**YOUR OBJECTIVE**
Your job is to return the whole listing unchanged while skipping its images.

——————————

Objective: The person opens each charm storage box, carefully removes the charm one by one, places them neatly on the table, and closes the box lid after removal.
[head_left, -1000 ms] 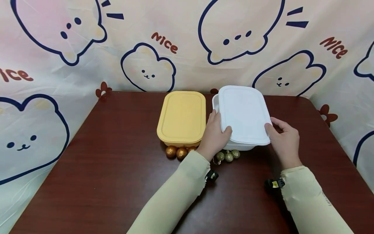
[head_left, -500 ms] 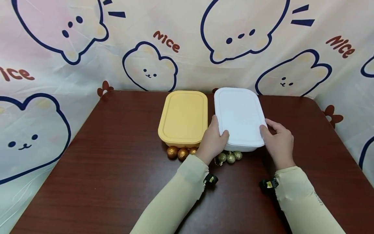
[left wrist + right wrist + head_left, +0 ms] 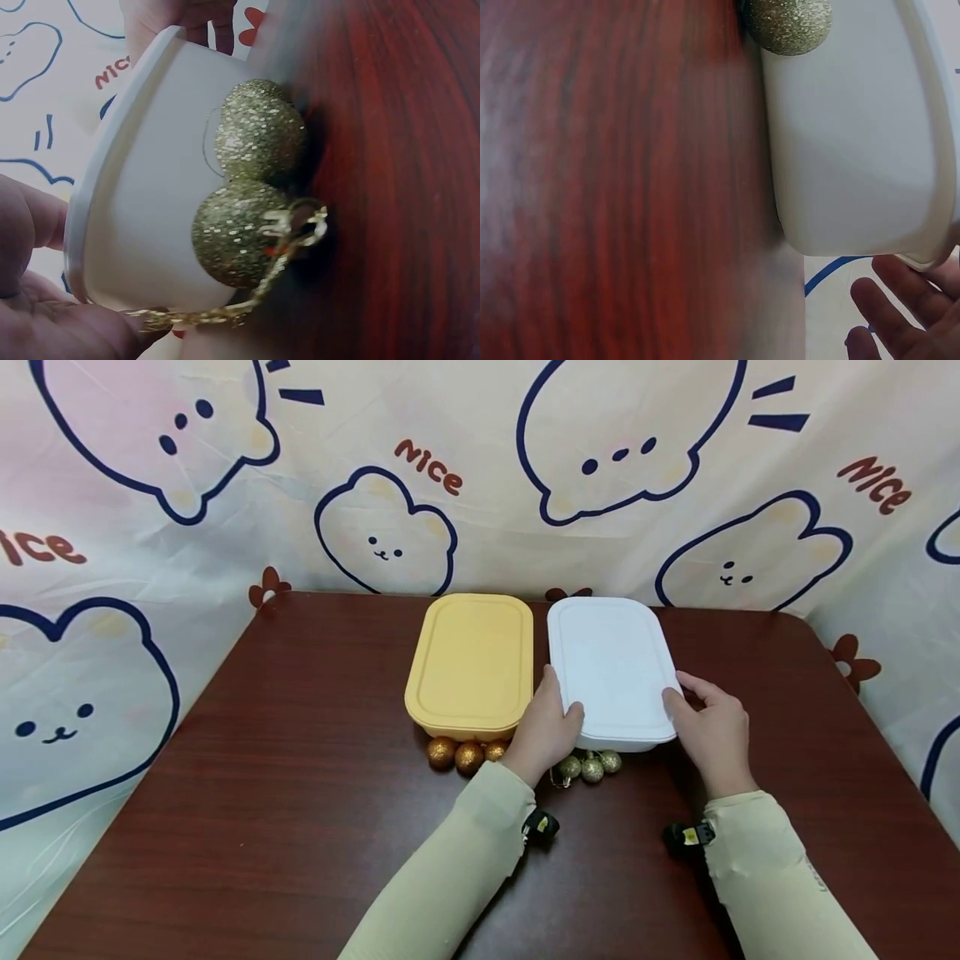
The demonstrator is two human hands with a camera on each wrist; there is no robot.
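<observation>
A white lid [image 3: 611, 664] covers the white plastic box [image 3: 618, 746], whose side wall shows in both wrist views. At the lid's left edge my left hand [image 3: 543, 735] holds on, thumb at the near corner and fingers along the side. My right hand [image 3: 712, 735] pinches the right edge, thumb on top; several of its fingers [image 3: 881, 304] spread below the rim in the right wrist view. Glittery pale-gold balls [image 3: 592, 768] lie against the box's front, one with a gold cord loop [image 3: 262, 289]. Whether the lid sits fully pressed on cannot be told.
Close to the left stands a yellow box with its lid on [image 3: 472, 664]. Copper-gold glitter balls [image 3: 469, 757] lie in front of it, partly behind my left hand. The dark red-brown table [image 3: 300, 793] ends at a printed cloth [image 3: 480, 460] behind.
The white lid, first tilted and offset to the right with the box's left rim showing, has come left and down over the box, then slightly toward me. Both hands have moved with it.
</observation>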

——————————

**WRITTEN ANSWER**
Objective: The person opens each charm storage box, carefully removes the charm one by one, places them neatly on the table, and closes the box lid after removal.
[head_left, -1000 ms] 
[head_left, -500 ms] 
[left wrist + right wrist + head_left, +0 ms] 
The demonstrator is two human hands with a camera on each wrist; there is no robot.
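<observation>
A white lid [image 3: 611, 664] covers the white plastic box [image 3: 618, 746], whose side wall shows in both wrist views. At the lid's left edge my left hand [image 3: 543, 735] holds on, thumb at the near corner and fingers along the side. My right hand [image 3: 712, 735] pinches the right edge, thumb on top; several of its fingers [image 3: 881, 304] spread below the rim in the right wrist view. Glittery pale-gold balls [image 3: 592, 768] lie against the box's front, one with a gold cord loop [image 3: 262, 289]. Whether the lid sits fully pressed on cannot be told.
Close to the left stands a yellow box with its lid on [image 3: 472, 664]. Copper-gold glitter balls [image 3: 469, 757] lie in front of it, partly behind my left hand. The dark red-brown table [image 3: 300, 793] ends at a printed cloth [image 3: 480, 460] behind.
The white lid, first tilted and offset to the right with the box's left rim showing, has come left and down over the box, then slightly toward me. Both hands have moved with it.
</observation>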

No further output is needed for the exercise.